Economics as a Factor in Sexual Violence | National Sexual Violence Resource Center (NSVRC) Skip to main content
Get Help Escape

Economics as a Factor in Sexual Violence

Illustration of a person looking at financial tools like a calculator and money

The economic impact of rape and sexual assault is estimated to be over $122,000 per victim throughout their lifetime. The financial consequences of experiencing rape for survivors who are already facing poverty and economic hardship can impact their ability to maintain housing, and feed and care for their family. Economic insecurity is also a risk factor for experiencing sexual violence. During the pandemic, many people are experiencing economic insecurity, and with the mass loss of jobs and the impact of school and daycare closures due to COVID, the ability for survivors to achieve economic stability has been put under direct threat.

A December 2020 study focusing on employment opportunities showed that, although men gained 16,000 jobs, all collective job losses were positions held by women — overwhelmingly women of color. Women of color are already in the highest risk category for domestic and sexual violence.

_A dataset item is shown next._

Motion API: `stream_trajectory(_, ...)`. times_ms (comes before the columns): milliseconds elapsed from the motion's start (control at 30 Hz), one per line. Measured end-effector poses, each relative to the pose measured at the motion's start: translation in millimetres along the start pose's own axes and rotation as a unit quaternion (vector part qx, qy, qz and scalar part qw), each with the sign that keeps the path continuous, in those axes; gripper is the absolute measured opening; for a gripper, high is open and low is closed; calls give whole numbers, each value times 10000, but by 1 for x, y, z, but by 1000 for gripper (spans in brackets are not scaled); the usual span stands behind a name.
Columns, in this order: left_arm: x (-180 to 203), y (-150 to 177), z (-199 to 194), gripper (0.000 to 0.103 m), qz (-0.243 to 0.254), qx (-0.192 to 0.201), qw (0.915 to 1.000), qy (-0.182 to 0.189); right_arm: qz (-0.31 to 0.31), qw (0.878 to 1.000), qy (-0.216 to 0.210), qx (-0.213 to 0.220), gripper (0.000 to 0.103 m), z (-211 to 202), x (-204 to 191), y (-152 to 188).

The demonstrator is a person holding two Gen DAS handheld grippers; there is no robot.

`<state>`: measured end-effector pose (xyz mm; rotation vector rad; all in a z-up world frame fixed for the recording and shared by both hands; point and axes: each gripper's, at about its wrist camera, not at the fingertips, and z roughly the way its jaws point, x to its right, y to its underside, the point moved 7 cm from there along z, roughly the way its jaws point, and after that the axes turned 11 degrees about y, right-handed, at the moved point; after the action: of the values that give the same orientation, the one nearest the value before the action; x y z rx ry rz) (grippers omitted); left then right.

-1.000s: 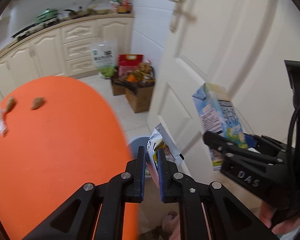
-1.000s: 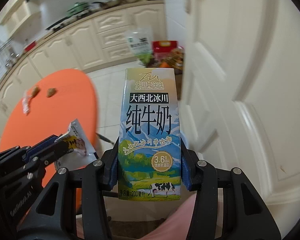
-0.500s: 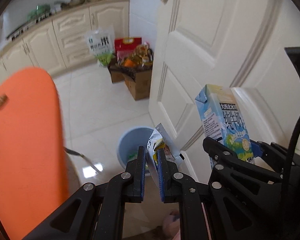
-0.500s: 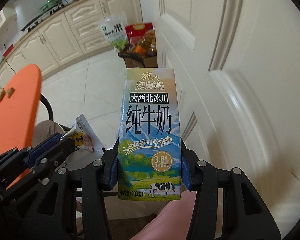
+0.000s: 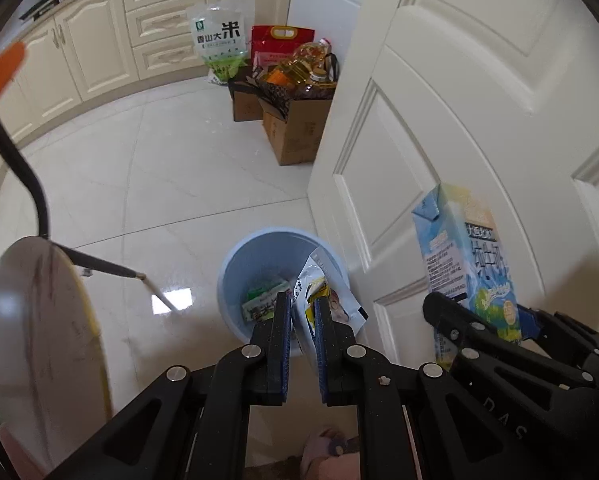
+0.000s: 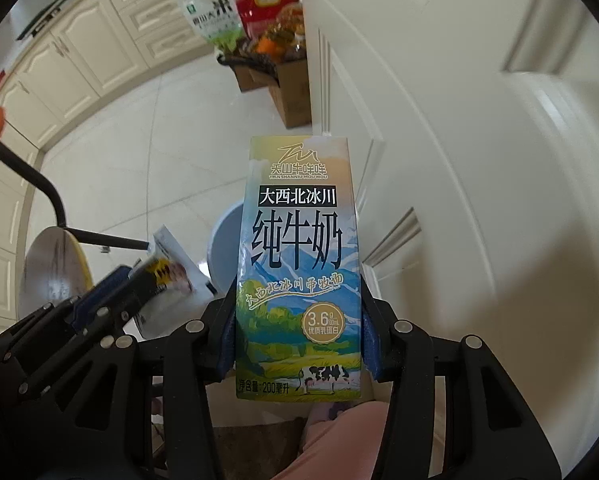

Measures to combat the pandemic such as social distancing have kept victims away from their larger social support system, medical providers, and advocates who could support or initiate intervention. Victims of sexual violence face much harder and more dangerous barriers when they are financially dependent on the person who abuses them. This can include intimate partners as well as family members or landlords. In cases of domestic violence, research shows women who were classified as likely to return to their abuser only had access to a general mean of $3,700 in funds, while women with a low likelihood had access to approximately $8,300 in funds.

The financial crisis happening alongside the larger COVID-19 public health disaster has created another crisis of increased risk, made more dangerous by the lack of availability of emergency help and resources. Forty percent of rape crisis centers have reported an increased demand for services since the start of the pandemic, including requests for new services and more complicated requests from current clients. Despite an increase in demands for services, rape crisis centers are also facing limited resources due to office closures and work-from-home orders. Many service providers have found it more harmful to offer free therapeutic services and counseling to victims remotely if they are in the home where the abuse is taking place, leaving victims with few places to seek help or comfort. Although stay-at-home orders are an important measure for public safety, they also present dangerous consequences for those whose home is already a dangerous place, and especially for those who cannot afford to transition out of the home where the abuse is taking place. Furthermore, given that nearly 75% of all sexual assaults are perpetrated by individuals known to the victims (such as intimate partners, close friends, or family members), quarantining does not automatically make individuals “safer” from sexual violence.

Although crime statistics may lead one to believe that incidents of sexual violence have decreased during the pandemic, the numbers are most likely skewed due to the unique aspects of the pandemic. Reports suggest that many victims may be afraid to go to hospitals or medical facilities after a sexual assault for fear of exposure to COVID-19. Campaigns that encouraged people to not congest already overburdened hospitals may have negatively impacted victims of sexual assault, as delayed or postponed assessments, rape kits, and exams are time sensitive — rendering less accurate forensic evidence for documentation as time goes on.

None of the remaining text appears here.